For the "In-ger-land" shouting hordes and the Government in London that has so signally failed to control them, the response of the European media yesterday was a measure of scorn, a measure of condescending pity - and a unanimous red card.

For the "In-ger-land" shouting hordes and the Government in London that has so signally failed to control them, the response of the European media yesterday was a measure of scorn, a measure of condescending pity - and a unanimous red card.

Send home the lot of them, was the reaction of the Dutch paper Trouw, which noted that anyone who witnessed the recent events could only conclude that successive British governments have lost the battle against football hooliganism. "How else have hundreds of English hooligans been able to cross freely to Belgium and the Netherlands?"

And since the British authorities are apparently incapable of solving the problem, the paper said: "There's only one thing left, and that's to ban the England team from large European tournaments."

The press in Belgium - without the cannabis-selling cafes of co-hosts Holland, which may have helped to quieten down would-be vandals - was no less scathing. A threat to suspend England from the Euro 2000 tournament was "not enough," declared the French language daily La Derniere Heure, recommending an outright ban on the clubs and teams that produce the troublemakers.

And from Germany - no stranger to football-related violence - there was only sympathy. The German press had little quarrel with defeat on the field, but was scathing about the failure of the Blair government to keep the hooligans at home. Nor did the blossoming European Union help: "Apparently an international football event in Europe can still only function if old-style borders are restored," said the Frankfurter Allgemeine Zeitung. Even so, Germany had managed to block many of its rowdiest hooligans. "The British didn't have comparably efficient border controls to do so."

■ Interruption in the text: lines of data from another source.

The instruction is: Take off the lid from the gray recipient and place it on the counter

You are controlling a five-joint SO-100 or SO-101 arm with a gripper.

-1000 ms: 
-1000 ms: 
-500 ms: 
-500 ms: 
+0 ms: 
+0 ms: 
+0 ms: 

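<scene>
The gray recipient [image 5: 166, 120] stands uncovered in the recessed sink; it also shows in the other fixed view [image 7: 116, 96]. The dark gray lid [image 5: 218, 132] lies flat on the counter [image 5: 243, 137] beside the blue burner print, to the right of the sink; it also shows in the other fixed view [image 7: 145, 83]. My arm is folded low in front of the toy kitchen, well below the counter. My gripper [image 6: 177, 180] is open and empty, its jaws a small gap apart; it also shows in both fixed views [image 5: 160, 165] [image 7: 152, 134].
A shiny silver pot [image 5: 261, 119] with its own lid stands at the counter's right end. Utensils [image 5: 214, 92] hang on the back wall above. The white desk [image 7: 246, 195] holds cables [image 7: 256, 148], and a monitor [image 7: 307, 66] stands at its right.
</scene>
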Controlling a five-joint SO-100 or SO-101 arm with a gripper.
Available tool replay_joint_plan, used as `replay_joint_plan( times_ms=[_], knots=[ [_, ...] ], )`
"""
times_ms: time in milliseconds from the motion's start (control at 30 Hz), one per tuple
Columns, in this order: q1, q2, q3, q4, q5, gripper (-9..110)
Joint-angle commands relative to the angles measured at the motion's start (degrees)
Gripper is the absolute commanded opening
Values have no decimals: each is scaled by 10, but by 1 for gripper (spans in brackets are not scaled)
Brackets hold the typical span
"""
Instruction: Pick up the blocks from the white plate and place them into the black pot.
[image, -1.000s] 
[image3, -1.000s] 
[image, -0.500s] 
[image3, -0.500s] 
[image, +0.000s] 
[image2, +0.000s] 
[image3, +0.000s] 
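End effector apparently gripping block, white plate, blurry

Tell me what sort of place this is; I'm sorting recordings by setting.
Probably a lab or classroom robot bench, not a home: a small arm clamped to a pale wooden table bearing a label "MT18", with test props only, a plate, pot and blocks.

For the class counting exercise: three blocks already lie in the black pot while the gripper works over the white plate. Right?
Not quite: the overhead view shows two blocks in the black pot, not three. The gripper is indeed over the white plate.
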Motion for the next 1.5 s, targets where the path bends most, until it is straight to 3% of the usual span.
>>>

Even in Switzerland, traditionally neutral and absent from Euro 2000, fears were expressed that the worst may be yet to come. "The Charleroi police said they were just happy that the town hadn't been laid waste," wrote the Basler Zeitung yesterday.

"But no one knows where and when the extremists will next run amok - in Brussels [yesterday] when Belgium plays Turkey, or [today] in Charleroi, or the day after... Just one thing is certain: you will never again be able to kid the Belgians that the posters are true, that Euro 2000 is a festival."

The darkest forebodings, however, came from Gazzetta dello Sport, mindful that England could face Italy this weekend in the very same stadium where 39, mostly Italian, supporters died in 1985 when Liverpool met Juventus in the European Cup final.

"In the lunatic mindset of these fans, there's no bigger thrill than routing the Italians after the Germans, the two defeated enemies of the Second World War," Italy's leading sports newspaper commented.

"Fifteen years on the problem hasn't been solved, an identical risk exists today. Special laws and extra powers for the police have isolated the hooligans in England; the violence has simply shifted to the national side and English clubs when they play abroad. And the British government - in contrast with other governments, notably in Germany - has been neither able nor willing to stop it."